● **Problem requirements**: Pictures do not belong in your copy. Repeat all the other data exactly.

Segment Open

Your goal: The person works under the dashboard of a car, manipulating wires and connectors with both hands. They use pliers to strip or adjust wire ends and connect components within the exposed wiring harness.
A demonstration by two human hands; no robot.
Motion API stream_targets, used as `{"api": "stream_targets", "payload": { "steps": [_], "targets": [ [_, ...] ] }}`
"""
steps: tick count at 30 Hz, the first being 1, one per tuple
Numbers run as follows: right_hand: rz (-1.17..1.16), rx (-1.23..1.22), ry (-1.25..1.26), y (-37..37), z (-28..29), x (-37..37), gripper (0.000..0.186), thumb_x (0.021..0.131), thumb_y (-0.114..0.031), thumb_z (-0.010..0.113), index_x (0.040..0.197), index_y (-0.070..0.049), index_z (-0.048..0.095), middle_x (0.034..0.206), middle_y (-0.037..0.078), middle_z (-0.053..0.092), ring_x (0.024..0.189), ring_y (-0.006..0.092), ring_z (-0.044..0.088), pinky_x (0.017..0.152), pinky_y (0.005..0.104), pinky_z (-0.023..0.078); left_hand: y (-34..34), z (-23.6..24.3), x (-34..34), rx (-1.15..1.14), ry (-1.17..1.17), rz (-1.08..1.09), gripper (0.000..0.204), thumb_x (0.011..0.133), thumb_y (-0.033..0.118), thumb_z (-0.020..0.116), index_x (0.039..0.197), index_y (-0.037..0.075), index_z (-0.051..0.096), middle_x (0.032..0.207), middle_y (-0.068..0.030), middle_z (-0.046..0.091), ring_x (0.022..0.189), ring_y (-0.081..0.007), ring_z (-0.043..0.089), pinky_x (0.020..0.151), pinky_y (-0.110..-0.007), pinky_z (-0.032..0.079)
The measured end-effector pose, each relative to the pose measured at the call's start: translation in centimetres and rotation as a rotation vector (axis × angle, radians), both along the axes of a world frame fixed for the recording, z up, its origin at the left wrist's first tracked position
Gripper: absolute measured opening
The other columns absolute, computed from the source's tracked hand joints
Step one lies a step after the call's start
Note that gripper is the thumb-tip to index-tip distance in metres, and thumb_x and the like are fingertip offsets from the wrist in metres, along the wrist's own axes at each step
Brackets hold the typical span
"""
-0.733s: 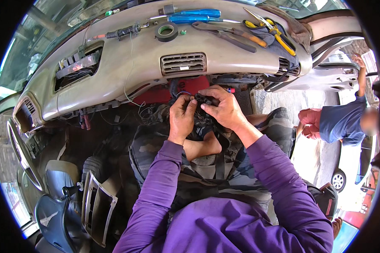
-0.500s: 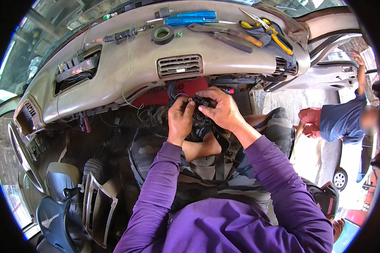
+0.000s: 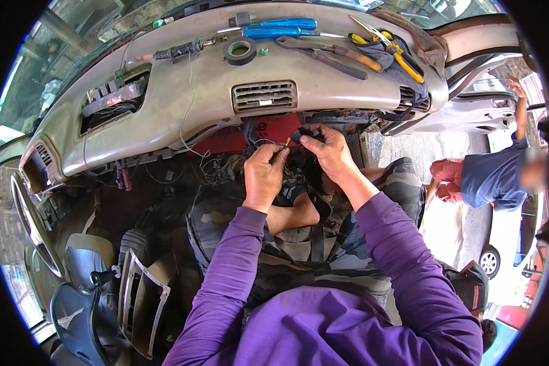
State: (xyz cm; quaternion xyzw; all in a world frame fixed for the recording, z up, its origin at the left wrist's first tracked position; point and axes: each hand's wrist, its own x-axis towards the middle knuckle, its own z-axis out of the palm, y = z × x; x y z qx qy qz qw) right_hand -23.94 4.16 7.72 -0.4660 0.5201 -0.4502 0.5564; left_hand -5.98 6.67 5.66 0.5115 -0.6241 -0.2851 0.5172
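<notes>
My left hand point(image 3: 263, 169) is pinched on a thin wire with a small coppery tip point(image 3: 287, 142), below the centre air vent. My right hand point(image 3: 333, 157) is closed on a small black connector point(image 3: 299, 133), just right of that tip; whether they touch I cannot tell. Behind them hang a corrugated hose point(image 3: 249, 131), loose wires point(image 3: 206, 163) and a red panel or case point(image 3: 216, 141) with printing. My crossed legs point(image 3: 293, 216) are below my hands.
The dashboard point(image 3: 341, 97) bears screwdrivers point(image 3: 271, 32), pliers point(image 3: 407, 66), tape point(image 3: 240, 50) and a soldering-iron-like tool point(image 3: 177, 50). Loose trim point(image 3: 134, 299) and a gear lever point(image 3: 131, 250) are left. Another person point(image 3: 491, 177) is outside the open door at right, near a white car point(image 3: 506, 238).
My right hand has shifted slightly up and right with the black connector, and the coppery tip in my left hand now shows between the hands.
</notes>
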Motion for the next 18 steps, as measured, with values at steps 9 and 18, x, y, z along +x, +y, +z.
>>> {"api": "stream_targets", "payload": {
  "steps": [9, 18],
  "targets": [
    [-0.070, 0.184, -0.409, -0.3, -2.5, -0.4, 0.029, 0.099, -0.012, 0.065, 0.126, -0.001, 0.062, 0.113, 0.006, 0.066, 0.097, 0.0175, 0.065, 0.088, 0.0331, 0.055, 0.4, 0.5, -0.1, -0.016, -0.240, -0.039, 0.009, 0.095, 0.011, 0.068, 0.098, 0.003, 0.071, 0.092, -0.0170, 0.071, 0.084, -0.0406, 0.069, 0.070, -0.044, 0.054],
    [-0.031, 0.397, -0.538, 0.1, -1.5, -0.9, 0.026, 0.101, -0.014, 0.064, 0.125, -0.004, 0.061, 0.109, 0.005, 0.064, 0.088, 0.0207, 0.065, 0.081, 0.0383, 0.058, 0.3, 0.6, 0.1, 0.008, -0.305, -0.058, 0.011, 0.096, 0.017, 0.068, 0.097, 0.007, 0.070, 0.092, -0.0128, 0.071, 0.084, -0.0394, 0.069, 0.068, -0.046, 0.055]
  ]
}}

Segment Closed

● **Answer for this exercise**:
Your goal: The person works under the dashboard of a car, manipulating wires and connectors with both hands. They use pliers to strip or adjust wire ends and connect components within the exposed wiring harness.
A demonstration by two human hands; no robot.
Motion API stream_targets, used as `{"api": "stream_targets", "payload": { "steps": [_], "targets": [ [_, ...] ] }}`
"""
steps: tick count at 30 Hz, the first being 1, one per tuple
Numbers run as follows: right_hand: rz (-1.17..1.16), rx (-1.23..1.22), ry (-1.25..1.26), y (-37..37), z (-28..29), x (-37..37), gripper (0.000..0.186), thumb_x (0.021..0.131), thumb_y (-0.114..0.031), thumb_z (-0.010..0.113), index_x (0.040..0.197), index_y (-0.070..0.049), index_z (-0.048..0.095), middle_x (0.034..0.206), middle_y (-0.037..0.078), middle_z (-0.053..0.092), ring_x (0.024..0.189), ring_y (-0.006..0.092), ring_z (-0.044..0.088), pinky_x (0.017..0.152), pinky_y (0.005..0.104), pinky_z (-0.023..0.078); left_hand: y (-34..34), z (-23.6..24.3), x (-34..34), rx (-1.15..1.14), ry (-1.17..1.17), rz (-1.08..1.09), gripper (0.000..0.204), thumb_x (0.011..0.133), thumb_y (-0.033..0.118), thumb_z (-0.020..0.116), index_x (0.039..0.197), index_y (-0.037..0.075), index_z (-0.051..0.096), middle_x (0.032..0.207), middle_y (-0.068..0.030), middle_z (-0.046..0.091), ring_x (0.022..0.189), ring_y (-0.081..0.007), ring_z (-0.043..0.089), pinky_x (0.020..0.151), pinky_y (-0.110..-0.007), pinky_z (-0.032..0.079)
The measured end-effector pose, each relative to the pose measured at the call's start: translation in centimetres and rotation as a rotation vector (axis × angle, radians), both along the axes of a world frame fixed for the recording, z up, its origin at the left wrist's first tracked position
Gripper: absolute measured opening
The other columns absolute, computed from the source's tracked hand joints
Step one lies a step after the call's start
Note that gripper is the thumb-tip to index-tip distance in metres, and thumb_x and the like are fingertip offsets from the wrist in metres, along the wrist's own axes at each step
Brackets hold the typical span
"""
-0.733s: 
-0.500s: 
+0.000s: 
State: (xyz cm; quaternion xyzw; all in a world frame fixed for the recording, z up, its origin at the left wrist's first tracked position; point and axes: each hand's wrist, its own x-axis towards the middle knuckle, its own z-axis out of the palm, y = z × x; x y z qx qy qz qw) right_hand -23.94 4.16 7.72 -0.4660 0.5201 -0.4502 0.5564; left_hand -5.98 6.67 5.66 0.5115 -0.6241 -0.2851 0.5172
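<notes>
My left hand point(image 3: 263, 169) is pinched on a thin wire with a small coppery tip point(image 3: 287, 142), below the centre air vent. My right hand point(image 3: 333, 157) is closed on a small black connector point(image 3: 299, 133), just right of that tip; whether they touch I cannot tell. Behind them hang a corrugated hose point(image 3: 249, 131), loose wires point(image 3: 206, 163) and a red panel or case point(image 3: 216, 141) with printing. My crossed legs point(image 3: 293, 216) are below my hands.
The dashboard point(image 3: 341, 97) bears screwdrivers point(image 3: 271, 32), pliers point(image 3: 407, 66), tape point(image 3: 240, 50) and a soldering-iron-like tool point(image 3: 177, 50). Loose trim point(image 3: 134, 299) and a gear lever point(image 3: 131, 250) are left. Another person point(image 3: 491, 177) is outside the open door at right, near a white car point(image 3: 506, 238).
My right hand has shifted slightly up and right with the black connector, and the coppery tip in my left hand now shows between the hands.
</notes>
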Motion for the next 18 steps, as measured, with values at steps 9 and 18, x, y, z along +x, +y, +z.
>>> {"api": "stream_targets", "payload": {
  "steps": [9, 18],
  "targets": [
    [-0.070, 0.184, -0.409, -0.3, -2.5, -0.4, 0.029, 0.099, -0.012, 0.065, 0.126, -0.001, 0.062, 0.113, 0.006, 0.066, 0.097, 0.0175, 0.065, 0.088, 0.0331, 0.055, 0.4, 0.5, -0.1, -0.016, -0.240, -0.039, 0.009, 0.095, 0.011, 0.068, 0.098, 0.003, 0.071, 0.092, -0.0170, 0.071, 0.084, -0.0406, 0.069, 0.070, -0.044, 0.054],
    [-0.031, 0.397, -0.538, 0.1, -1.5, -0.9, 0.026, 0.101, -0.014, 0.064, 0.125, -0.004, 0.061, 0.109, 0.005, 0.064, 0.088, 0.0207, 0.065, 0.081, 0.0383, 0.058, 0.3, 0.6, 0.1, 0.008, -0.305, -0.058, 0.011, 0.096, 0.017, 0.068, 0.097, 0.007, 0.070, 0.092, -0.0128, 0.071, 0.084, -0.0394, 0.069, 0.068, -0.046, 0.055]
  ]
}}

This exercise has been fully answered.